The first aspect, the GDP, is the total monetary value of final goods and services produced in a country in a given period of time. In other words, it looks for total demand created in the country.
The second aspect, the Gross Value Added or GVA, looks at monetary value added in different productive sectors of the economy. In other words, it looks at total supply.
The GDP is calculated by taking GVA and adding all taxes imposed by the government and subtracting subsidies given by the government.
GDP = (GVA) + (Taxes earned by the government) — (Subsidies provided by the government)
The difference between the value of GVA and GDP will provide a sense of the role the government played.
If government earned more taxes than the total amount given as subsidies, GDP will be higher than GVA.
If the government spent more on subsidies than the revenues earned from taxes, absolute level of GVA would be higher than the absolute level of GDP.
The latest data
GDP of India grew by 20.1% in the current quarter Q1. GVA during the same period grew by 18.1% Year on Year.
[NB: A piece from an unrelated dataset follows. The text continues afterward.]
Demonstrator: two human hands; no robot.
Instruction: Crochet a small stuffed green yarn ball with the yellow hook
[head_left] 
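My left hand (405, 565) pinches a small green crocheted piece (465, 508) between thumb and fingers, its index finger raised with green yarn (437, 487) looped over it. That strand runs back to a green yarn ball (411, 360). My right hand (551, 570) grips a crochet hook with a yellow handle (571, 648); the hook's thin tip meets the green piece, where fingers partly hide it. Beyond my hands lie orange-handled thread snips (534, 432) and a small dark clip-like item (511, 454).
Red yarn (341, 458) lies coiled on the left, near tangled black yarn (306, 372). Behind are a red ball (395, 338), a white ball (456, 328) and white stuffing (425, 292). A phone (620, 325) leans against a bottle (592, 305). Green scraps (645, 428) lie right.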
This means that total output created by the economy during the period was 20.1% more than the output of the economy in the same time last year.
The V-shaped recovery
The growth seen in India is a reflection of low base effect and not absolutely v-shaped recovery. In the v-shaped recovery, the absolute GDP of an economy gets back to the level before the crisis.
Components of GDP
GDP = C + I + G + NX
Consumption (C) demand from private individuals (56% of GDP)
Investment (I) demand generated by private sector businesses (32% of GDP)
Demand for goods and services generated by the government (G) (11% of GDP).